Motivasi merupakan faktor yang sangat penting untuk menjadikan seseorang mampu mengalahkan godaan-godaan hidup serta menjadi faktor penting untuk meraih prestasi. Hal-hal yang dapat menjadi sumber motivasi seseorang antara lain; faktor uang, pangkat dan jabatan, popularitas, harga diri, sex, dan juga faktor ideologi dan agama. Berdasarkan catatan sejarah berbagai agama, kita dapat menemukan fakta bahwa karena motivasi agama orang dapat melakukan apa saja demi nilai kemanusiaan dan cinta kasih terhadap manusia, namun di sisi lain karena motivasi agama (yang di pahami secara salah) orang dapat melakukan apa saja termasuk membunuh dan mengorbankan nyawa sekalipun. Kalau motivasi seseorang yang bersumber dari agama dapat diarahkan pada hal-hal yang positif maka orang tersebut akan memiliki energi yang luar biasa untuk berprestasi dan melakukan pengabdian pada Tuhan melalui amal sosial dan kemanusiaan.
4. Kemampuan untuk mengendalikan hawa nafsu (impulse control).
Intisari dari kemampuan mengatur diri sendiri terletak pada kemampuan seseorang untuk mengendalikan hawa nafsu. Semua bentuk doa dan peribadatan serta semua ajaran agama yang tertera dalam kitab suci masing-masing, memiliki sasaran pokok yaitu pembentukan kepribadian yang mampu mengalahkan dan mengendalikan hawa nafsunya. Kemampuan mengalahkan dan mengendalikan hawa nafsunya ini dapat dikembangkan melalui latihan. Di dalam setiap ajaran agama, pasti ditemukan suatu proses latihan pengendalian hawa nafsu, misalnya dengan berpuasa
5. Kemampuan untuk menangani hubungan dengan orang lain (people skill).
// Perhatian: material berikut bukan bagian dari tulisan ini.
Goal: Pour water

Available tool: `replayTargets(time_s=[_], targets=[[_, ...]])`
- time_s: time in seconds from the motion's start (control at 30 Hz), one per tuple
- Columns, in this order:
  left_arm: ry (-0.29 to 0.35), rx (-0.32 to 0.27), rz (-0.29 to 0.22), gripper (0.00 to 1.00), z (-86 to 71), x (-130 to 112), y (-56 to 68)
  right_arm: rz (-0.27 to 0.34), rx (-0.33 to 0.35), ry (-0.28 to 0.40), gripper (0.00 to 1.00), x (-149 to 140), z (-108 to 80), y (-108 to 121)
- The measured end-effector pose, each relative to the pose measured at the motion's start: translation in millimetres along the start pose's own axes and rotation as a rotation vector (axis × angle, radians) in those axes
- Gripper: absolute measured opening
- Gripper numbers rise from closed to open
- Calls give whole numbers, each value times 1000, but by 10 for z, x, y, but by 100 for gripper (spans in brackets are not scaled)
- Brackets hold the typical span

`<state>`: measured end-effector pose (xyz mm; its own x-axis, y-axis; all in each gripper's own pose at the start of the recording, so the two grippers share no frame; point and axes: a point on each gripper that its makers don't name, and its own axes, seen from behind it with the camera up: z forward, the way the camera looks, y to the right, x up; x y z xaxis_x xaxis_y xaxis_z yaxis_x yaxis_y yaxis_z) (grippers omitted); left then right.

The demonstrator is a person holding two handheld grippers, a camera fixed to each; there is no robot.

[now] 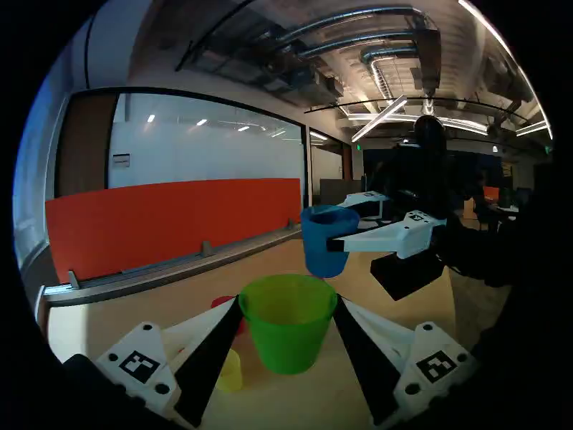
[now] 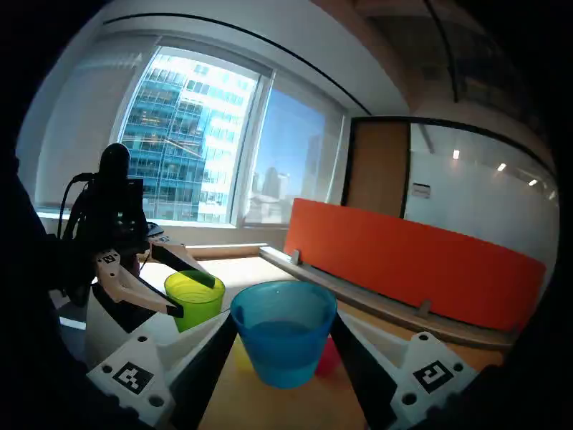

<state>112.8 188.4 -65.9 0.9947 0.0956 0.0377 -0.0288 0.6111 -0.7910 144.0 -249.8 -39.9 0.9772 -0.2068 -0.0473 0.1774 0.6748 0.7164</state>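
We see left tongs (image 1: 286, 304) clamped on green cup (image 1: 288, 344), lower centre, upright, likely as receiver, while right tongs (image 2: 283, 319) grip blue cup (image 2: 284, 355) of water, lower centre, level above bench (image 2: 286, 410), ready to tip.

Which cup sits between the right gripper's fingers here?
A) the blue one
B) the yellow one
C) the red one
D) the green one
A: in the right gripper view the blue cup is clamped between the right gripper fingers; the left gripper holds the green cup.
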Motion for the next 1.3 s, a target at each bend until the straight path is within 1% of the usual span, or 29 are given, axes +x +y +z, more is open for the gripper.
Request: replayTargets(time_s=[0.4, 0.67, 1.0, 1.3], targets=[[3, -6, -11, 89, 36, -69, 34, -166, 7, -10, 90, 194, 56, 47], [9, -18, -12, 89, 34, -60, 84, -285, 10, -7, 90, 328, 131, 65], [14, -31, -13, 89, 48, -34, 125, -405, 5, -8, 90, 483, 196, 129], [18, -43, -12, 89, 79, -22, 167, -534, -4, -13, 90, 573, 260, 162]])
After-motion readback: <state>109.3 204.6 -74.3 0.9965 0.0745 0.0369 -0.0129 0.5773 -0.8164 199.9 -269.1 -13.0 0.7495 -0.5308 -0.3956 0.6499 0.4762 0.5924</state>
Berhubungan dengan orang lain bisa berarti berkomunikasi, tolong menolong, menghayati apa yang sedang dirasakan oleh orang lain, peduli dan memberikan bantuan, bekerja sama dan sebagainya. Kemampuan menangani hubungan dengan orang lain ini sesungguhnya menjadi inti semua ajaran agama yaitu mengasihi sesama umat manusia dengan tulus tanpa dipengaruhi oleh suku, agama, ras maupun golongan. Bila kita dapat mengasihi sesama berarti berarti kita telah beragama dengan benar, namun bila kita tidak dapat mengasihi atau menciptakan hubungan baik dengan orang lain maka kualitas beragama kita perlu dipertanyakan.